- _Task to complete_: Please retype the material beneath this task exactly, starting with its first line and finishing with the line containing "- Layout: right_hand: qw".

···

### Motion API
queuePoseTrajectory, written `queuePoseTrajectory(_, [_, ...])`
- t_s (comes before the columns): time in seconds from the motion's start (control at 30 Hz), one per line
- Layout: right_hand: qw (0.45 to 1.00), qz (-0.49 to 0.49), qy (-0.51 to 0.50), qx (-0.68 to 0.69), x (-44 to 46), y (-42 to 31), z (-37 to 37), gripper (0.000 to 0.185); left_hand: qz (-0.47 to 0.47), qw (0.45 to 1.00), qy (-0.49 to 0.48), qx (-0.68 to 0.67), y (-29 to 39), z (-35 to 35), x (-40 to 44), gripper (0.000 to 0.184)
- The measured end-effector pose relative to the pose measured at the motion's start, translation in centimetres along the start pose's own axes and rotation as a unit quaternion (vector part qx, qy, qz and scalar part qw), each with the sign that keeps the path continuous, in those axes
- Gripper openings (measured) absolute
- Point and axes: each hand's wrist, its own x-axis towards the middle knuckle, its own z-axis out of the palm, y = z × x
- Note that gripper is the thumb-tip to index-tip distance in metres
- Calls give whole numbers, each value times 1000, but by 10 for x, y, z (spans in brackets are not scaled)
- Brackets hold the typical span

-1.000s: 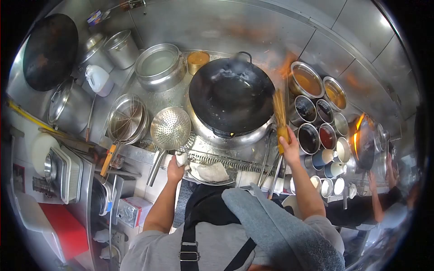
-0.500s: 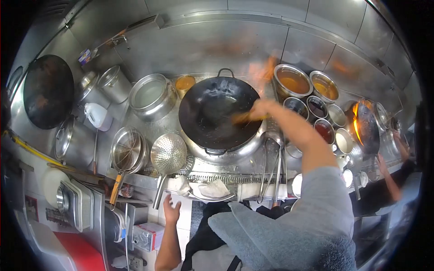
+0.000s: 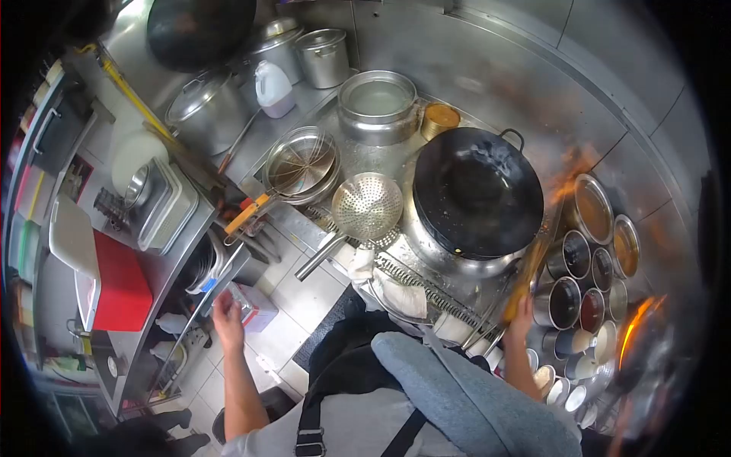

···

- _Reply to the exercise_:
### Motion API
queuePoseTrajectory, written `queuePoseTrajectory(_, [_, ...])`
- t_s (comes before the columns): time in seconds from the motion's start (control at 30 Hz), one per line
- Layout: right_hand: qw (0.45 to 1.00), qz (-0.49 to 0.49), qy (-0.51 to 0.50), qx (-0.68 to 0.69), x (-44 to 46), y (-42 to 31), z (-37 to 37), gripper (0.000 to 0.185); left_hand: qz (-0.47 to 0.47), qw (0.45 to 1.00), qy (-0.49 to 0.48), qx (-0.68 to 0.67), y (-29 to 39), z (-35 to 35), x (-40 to 44), gripper (0.000 to 0.184)

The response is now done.